The other area in which Xavier excels offensively is 3-point shooting efficiency. The Musketeers only take 37.9% of their attempts from the arc (201st) but they hit them at a 38.3% rate (16th). The one leading the charge is junior guard Ryan Conwell, who is averaging 15.7 points and shooting 39.1% on 7.0 3-point attempts per game. He scored 20 points and shot 4-of-8 from deep against Creighton in the first meeting.
“You have to be there on the catch,” McDermott said. “If he has space, it’s over. He’s one of the elite shooters in our conference, and he cuts with great pace and makes good decisions on when to shoot and when not to. We’ve got to make his life as difficult as possible. We did a decent job on him at our place, but we still lost him a few times.”
In the first meeting, Xavier played a lot of guard-heavy lineups around leading scorer Zach Freemantle (16.6 points and 7.1 rebounds per game). McDermott said Xavier also has the ability to play big, meaning the Jays will have to be ready to adjust to whatever Coach Sean Miller puts on the floor.
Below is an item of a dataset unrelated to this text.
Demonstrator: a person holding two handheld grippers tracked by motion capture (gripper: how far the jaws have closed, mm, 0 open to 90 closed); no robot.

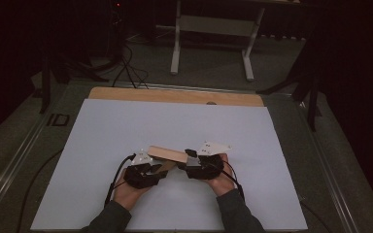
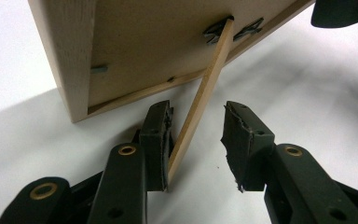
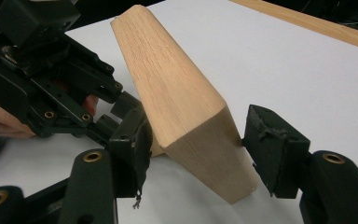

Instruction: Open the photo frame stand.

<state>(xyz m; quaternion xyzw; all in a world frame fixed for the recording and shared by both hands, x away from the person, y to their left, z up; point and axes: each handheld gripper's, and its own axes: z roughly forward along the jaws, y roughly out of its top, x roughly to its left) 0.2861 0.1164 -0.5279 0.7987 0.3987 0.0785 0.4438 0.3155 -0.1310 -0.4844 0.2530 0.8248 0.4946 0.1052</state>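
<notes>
Left hand (image 1: 126, 191): enters from the bottom edge, palm up under the left gripper (image 2: 196, 135), whose jaws stand about half open around a thin wooden strut (image 2: 200, 98); the strut leans against the left pad, the right pad stands clear of it. Wooden frame (image 1: 167, 154): tilted on the white sheet (image 1: 126, 126) between the grippers, back panel facing the left gripper. Right hand (image 1: 221, 182): level with the left, right gripper (image 3: 193, 140) wide open across the frame's end, both pads at its faces; no firm grip can be told.
</notes>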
“They’ve played a fair amount this year with Freemantle at the five and with four guards,” McDermott said. “Now, they’ve also, they’ve also gone big a little bit. [John] Hughley had a big game. I think he’s averaging eight minutes a game in conference; he played 19 against us, hit a couple 3s, so we have to kind of be ready for whatever lineup he throws out there.
“Freemantle is a problem because of his ability to space the floor, shoots the 3-point shot to a level that you have to respect it, and then if you crawl up into him, he’s pretty good off the dribble. And then obviously he can score on the block as well. He’s a hard guard for us, but I thought Ryan [Kalkbrenner] did a decent job on him the first game.”
Xavier (18-10, 10-7 Big East, 52nd in the NET) looks to be on the wrong side of the NCAA Tournament bubble, and a win over Creighton would go a long way to strengthen its résumé, while a loss all but eliminates the Musketeers. The Bluejays are expecting a hostile environment at the Cintas Center with the season on the line for Xavier.
“We know we’re going to get their best shot, obviously,” Traudt said. “I heard they have students camping out and stuff for the game; sounds like it. So it’ll be a really fun atmosphere. It was a lot of fun playing there last year. It’s one of the best environments in the Big East, and obviously they have a really, really good team … This one will be one of the loudest in the Big East, but we’ve played in tough environments this year — at Marquette, at UConn, at St. John’s.”
However, McDermott said Creighton has a lot to play for as well in terms of postseason seeding, and St. John’s has not yet clinched the Big East title (although one more win will do it for the Red Storm). Creighton is 5-4 on the road this season including a five-game winning streak that ended at St. John’s on Feb. 16. The Jays are embarking on their final road trip of the season this weekend as they will remain on the road after the Xavier game, continuing on to Seton Hall for a Tuesday night meeting.
“You can’t beat yourself,” McDermott said of challenging road environments. “Oftentimes, when you make mistakes, that leads to something really good for the opposing team, and that fuels the crowd. So if you want to keep the crowd in their seats, you have to play as mistake-free as possible. If you make a mistake, a dead-ball turnover, we can live with that. It’s live-ball stuff, it’s mistake we make on not communicating on a back screen and give up a dunk, those are the things that really get the job going, and we’re going to have to try to nullify that.”
Tipoff is set for 3:30 p.m. CT on FOX with Brandon Gaudin and Robbie Hummel on the call.